**Required action**
A verbatim transcript of the lines below, starting at the first and ending with the one that holds "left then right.", is what should be produced.

**Given information**
========

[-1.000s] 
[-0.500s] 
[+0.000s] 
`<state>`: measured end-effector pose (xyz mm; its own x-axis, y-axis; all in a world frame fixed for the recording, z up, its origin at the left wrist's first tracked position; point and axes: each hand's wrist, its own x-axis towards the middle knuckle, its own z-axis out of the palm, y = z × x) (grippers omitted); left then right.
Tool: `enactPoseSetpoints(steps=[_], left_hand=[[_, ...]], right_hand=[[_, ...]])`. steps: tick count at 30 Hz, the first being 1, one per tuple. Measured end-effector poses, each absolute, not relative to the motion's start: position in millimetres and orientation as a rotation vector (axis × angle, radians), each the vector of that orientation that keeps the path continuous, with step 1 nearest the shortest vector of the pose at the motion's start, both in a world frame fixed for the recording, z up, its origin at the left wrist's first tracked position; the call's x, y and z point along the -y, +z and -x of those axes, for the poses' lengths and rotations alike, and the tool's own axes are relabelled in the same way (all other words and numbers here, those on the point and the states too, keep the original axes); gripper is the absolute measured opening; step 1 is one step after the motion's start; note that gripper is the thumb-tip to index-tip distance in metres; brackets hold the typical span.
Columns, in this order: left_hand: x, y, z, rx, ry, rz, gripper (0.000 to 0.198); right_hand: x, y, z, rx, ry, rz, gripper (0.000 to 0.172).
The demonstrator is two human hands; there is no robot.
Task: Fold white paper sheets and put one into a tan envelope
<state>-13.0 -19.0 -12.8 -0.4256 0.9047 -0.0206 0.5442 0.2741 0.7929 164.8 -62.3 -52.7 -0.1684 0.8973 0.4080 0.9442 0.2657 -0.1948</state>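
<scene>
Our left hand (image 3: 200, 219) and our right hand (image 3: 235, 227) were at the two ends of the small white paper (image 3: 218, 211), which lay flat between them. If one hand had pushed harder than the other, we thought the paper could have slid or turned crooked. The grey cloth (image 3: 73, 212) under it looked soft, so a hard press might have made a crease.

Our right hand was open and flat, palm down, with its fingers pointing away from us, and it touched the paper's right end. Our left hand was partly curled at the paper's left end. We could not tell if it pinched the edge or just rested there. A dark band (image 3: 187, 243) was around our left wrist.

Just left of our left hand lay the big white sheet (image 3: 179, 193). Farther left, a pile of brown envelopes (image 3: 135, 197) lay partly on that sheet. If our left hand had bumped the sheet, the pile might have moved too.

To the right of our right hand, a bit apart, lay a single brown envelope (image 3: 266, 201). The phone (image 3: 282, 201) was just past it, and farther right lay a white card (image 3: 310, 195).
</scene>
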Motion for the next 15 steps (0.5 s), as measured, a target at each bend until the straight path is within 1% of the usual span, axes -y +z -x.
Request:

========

**Expected answer**
[-1.000s] 
[-0.500s] 
[+0.000s] 
`<state>`: measured end-effector pose (xyz mm; its own x-axis, y-axis; all in a world frame fixed for the recording, z up, its origin at the left wrist's first tracked position; point and axes: each hand's wrist, its own x-axis towards the middle knuckle, its own z-axis out of the palm, y = z × x) (grippers omitted); left then right.

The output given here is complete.